Any lessons talk about how to remove vocal from a song by deep learning?


Do part 2 talk about how to separate vocal and songs or related techniques?

(Pietz) #2


  1. Get 100+ sample of songs both with and without vocals
  2. Chop them in something like 10s pieces
  3. Apply STFT
  4. Train a CNN on this data

I could go in more detail, but until you accomplished step 1, there’s really no point :slight_smile:


Thanks for your suggestions. I download MIR-1K and DSD100.

I key in “deep learning separate song and vocal”. Only a few of papers(I only found Deep karaoke) try to solve this problem, why?Possible situations

  1. This problem considered solved because the results are very good(I hope so)
  2. Only a few researchers interesting about it
  3. Do not have much value in commercial world

By the way, how many samples(rough number) do I need if I want to reach great results?

(Pietz) #4

hey tham,

your question can be best answered with “it depends”. it depend how complex your problem is, it depends how good is good enough, it depends if its a classification or segmentation task, it depends how effectively you can use data augmentation. so theres no answer to give you “in general”. imagenet consists of millions of samples. i work on a medical segmentation with 76 samples. it just really depends.

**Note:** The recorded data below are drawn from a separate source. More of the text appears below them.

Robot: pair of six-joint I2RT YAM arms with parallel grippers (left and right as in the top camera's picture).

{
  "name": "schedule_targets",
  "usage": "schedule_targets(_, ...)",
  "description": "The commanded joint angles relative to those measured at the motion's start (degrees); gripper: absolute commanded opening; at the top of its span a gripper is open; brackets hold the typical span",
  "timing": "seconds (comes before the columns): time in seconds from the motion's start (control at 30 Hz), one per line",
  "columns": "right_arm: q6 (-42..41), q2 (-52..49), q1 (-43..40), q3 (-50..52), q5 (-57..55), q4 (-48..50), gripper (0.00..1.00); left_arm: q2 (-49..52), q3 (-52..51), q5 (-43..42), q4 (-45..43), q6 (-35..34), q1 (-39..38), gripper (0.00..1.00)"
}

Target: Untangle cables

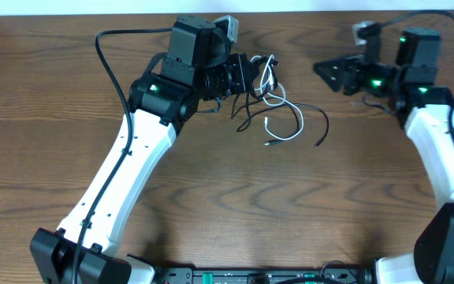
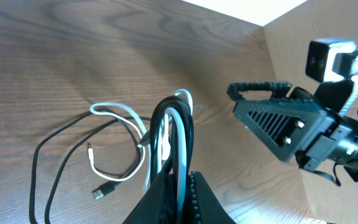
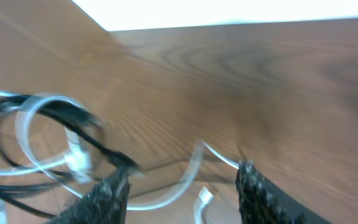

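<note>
The cables, a thin white cord (image 1: 288,136) and a thin black cord (image 1: 324,125), lie tangled on the wooden table behind its middle. My left gripper (image 1: 252,76) is shut on a raised loop of both cords at the tangle's left end. In the left wrist view the black cord (image 2: 42,149) and white cord (image 2: 114,111) trail left from the left gripper (image 2: 180,182), and a dark plug (image 2: 103,190) lies on the wood. My right gripper (image 1: 322,69) hovers open to the right of the tangle, holding nothing. In the right wrist view the right gripper (image 3: 182,186) stands open above a blurred white cord (image 3: 188,177).
A light wall panel (image 2: 316,25) borders the table's far side. The right arm's white link (image 1: 440,150) runs down the right side, the left arm's link (image 1: 124,173) crosses the left half. Bare wood (image 1: 290,213) fills the front.
</note>
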State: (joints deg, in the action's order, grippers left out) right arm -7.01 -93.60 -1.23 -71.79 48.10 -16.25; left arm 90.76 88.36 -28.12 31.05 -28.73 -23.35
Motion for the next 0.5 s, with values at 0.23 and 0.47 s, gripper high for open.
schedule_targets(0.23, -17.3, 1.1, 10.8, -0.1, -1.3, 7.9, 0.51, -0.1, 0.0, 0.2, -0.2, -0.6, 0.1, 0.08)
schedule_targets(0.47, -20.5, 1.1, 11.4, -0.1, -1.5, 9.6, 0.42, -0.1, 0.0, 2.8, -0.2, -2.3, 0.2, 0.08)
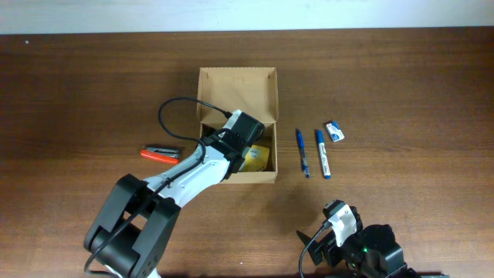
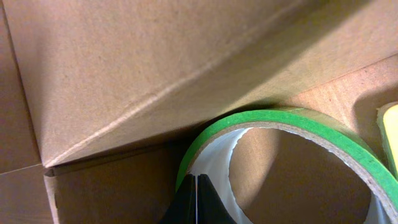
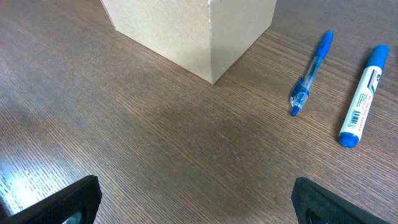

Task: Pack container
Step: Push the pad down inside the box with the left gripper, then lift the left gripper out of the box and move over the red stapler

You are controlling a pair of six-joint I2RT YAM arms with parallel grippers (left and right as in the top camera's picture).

for your problem i simply guessed 100 songs, because they could be split in something like 50 10s snippets with some overlay between each other. 5000 samples seems reasonable to me. maybe you need a lot less because its a segmentation like problem. maybe you need something cleser to 50000.

what worked well for me when i was playing with audio data, was applying something called a STFT, which transforms the audio to another representation. this representation can then be used to train a CNN and also be converted back to audio using the inverse STFT. i would be very surprised if this sort of problem is fully solved.

are you looking for a solution or are you looking for an experiment to play around with?


This dataset is ultra small, I haven’t studied part 2 yet, do this mean image segmentation is less data hungry?

Looking for an experiment to play around with, this maybe the next project I would like to try after emotion classification are done. Maybe I would change my mind after I studied part 2(waiting for them to release).

(Pietz) #6

Pre-releases are already online for Part 2: Pre-release part 2 videos

My comment was a little confusion. It’s 76 3D samples, so in reality i have 24 times that in 2D images :slight_smile: yes, segmentations are what you refer to as “less data hungry”. the reason is that you have much more information to back propagate through the network. a segmentation can be seen as a classification for every pixel and as such you get more info from a single sample.